═════ Provided information

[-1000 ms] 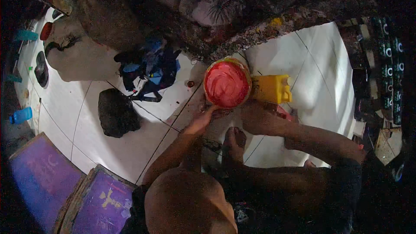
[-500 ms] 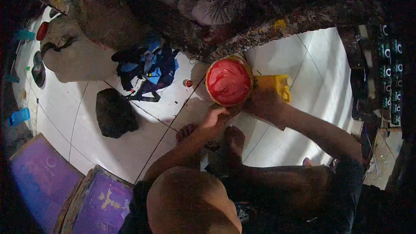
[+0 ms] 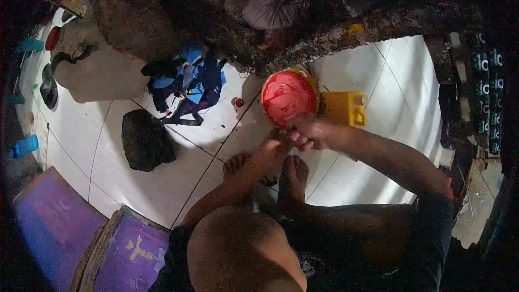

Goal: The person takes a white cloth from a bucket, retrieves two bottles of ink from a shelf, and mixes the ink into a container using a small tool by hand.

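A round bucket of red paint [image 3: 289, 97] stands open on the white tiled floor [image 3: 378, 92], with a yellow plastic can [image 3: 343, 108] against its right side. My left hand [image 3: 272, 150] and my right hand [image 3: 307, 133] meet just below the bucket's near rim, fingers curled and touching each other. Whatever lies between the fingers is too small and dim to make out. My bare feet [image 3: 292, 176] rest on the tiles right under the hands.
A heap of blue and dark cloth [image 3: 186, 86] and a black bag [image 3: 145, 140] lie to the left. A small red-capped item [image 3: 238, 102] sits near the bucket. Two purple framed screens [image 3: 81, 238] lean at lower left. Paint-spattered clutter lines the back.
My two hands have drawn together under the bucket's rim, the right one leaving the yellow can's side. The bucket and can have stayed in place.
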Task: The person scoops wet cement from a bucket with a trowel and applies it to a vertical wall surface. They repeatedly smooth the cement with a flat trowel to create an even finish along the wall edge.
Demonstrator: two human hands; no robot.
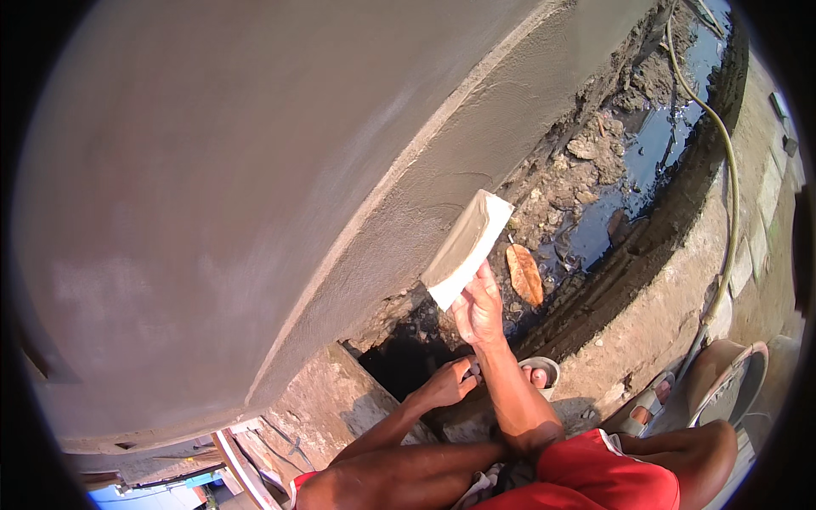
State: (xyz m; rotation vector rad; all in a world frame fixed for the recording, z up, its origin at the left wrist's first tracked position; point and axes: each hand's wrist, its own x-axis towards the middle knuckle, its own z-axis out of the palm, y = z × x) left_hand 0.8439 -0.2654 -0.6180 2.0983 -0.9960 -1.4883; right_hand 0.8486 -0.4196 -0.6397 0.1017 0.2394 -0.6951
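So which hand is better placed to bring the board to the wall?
Right, probably: the right hand holds the board, which overlaps the wall in view; the left hand is lower, off the board.

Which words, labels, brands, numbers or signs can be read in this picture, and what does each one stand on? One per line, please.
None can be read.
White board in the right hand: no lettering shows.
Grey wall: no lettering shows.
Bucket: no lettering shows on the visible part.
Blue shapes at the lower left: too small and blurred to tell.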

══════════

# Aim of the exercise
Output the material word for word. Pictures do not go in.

# Response to this task
[-1000 ms] 
[-500 ms] 
[+0 ms] 

Goal: The person takes a white cloth from a bucket, retrieves two bottles of ink from a shelf, and mixes the ink into a container using a small tool by hand.

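A round bucket of red paint [image 3: 289, 97] stands open on the white tiled floor [image 3: 378, 92], with a yellow plastic can [image 3: 343, 108] against its right side. My left hand [image 3: 272, 150] and my right hand [image 3: 307, 133] meet just below the bucket's near rim, fingers curled and touching each other. Whatever lies between the fingers is too small and dim to make out. My bare feet [image 3: 292, 176] rest on the tiles right under the hands.
A heap of blue and dark cloth [image 3: 186, 86] and a black bag [image 3: 145, 140] lie to the left. A small red-capped item [image 3: 238, 102] sits near the bucket. Two purple framed screens [image 3: 81, 238] lean at lower left. Paint-spattered clutter lines the back.
My two hands have drawn together under the bucket's rim, the right one leaving the yellow can's side. The bucket and can have stayed in place.
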Task: The person scoops wet cement from a bucket with a trowel and applies it to a vertical wall surface. They repeatedly smooth the cement with a flat trowel to create an even finish along the wall edge.
Demonstrator: two human hands; no robot.
State: (xyz m; rotation vector rad; all in a world frame fixed for the recording, z up, its origin at the left wrist's first tracked position; point and axes: each hand's wrist, its own x-axis towards the middle knuckle, its own z-axis out of the palm, y = z × x) left_hand 0.8439 -0.2654 -0.6180 2.0983 -0.9960 -1.4883; right_hand 0.8486 -0.4196 -0.6397 0.1017 0.2394 -0.6951
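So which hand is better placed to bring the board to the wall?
Right, probably: the right hand holds the board, which overlaps the wall in view; the left hand is lower, off the board.

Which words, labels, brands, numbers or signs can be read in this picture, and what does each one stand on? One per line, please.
None can be read.
White board in the right hand: no lettering shows.
Grey wall: no lettering shows.
Bucket: no lettering shows on the visible part.
Blue shapes at the lower left: too small and blurred to tell.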

With that, the exercise is complete.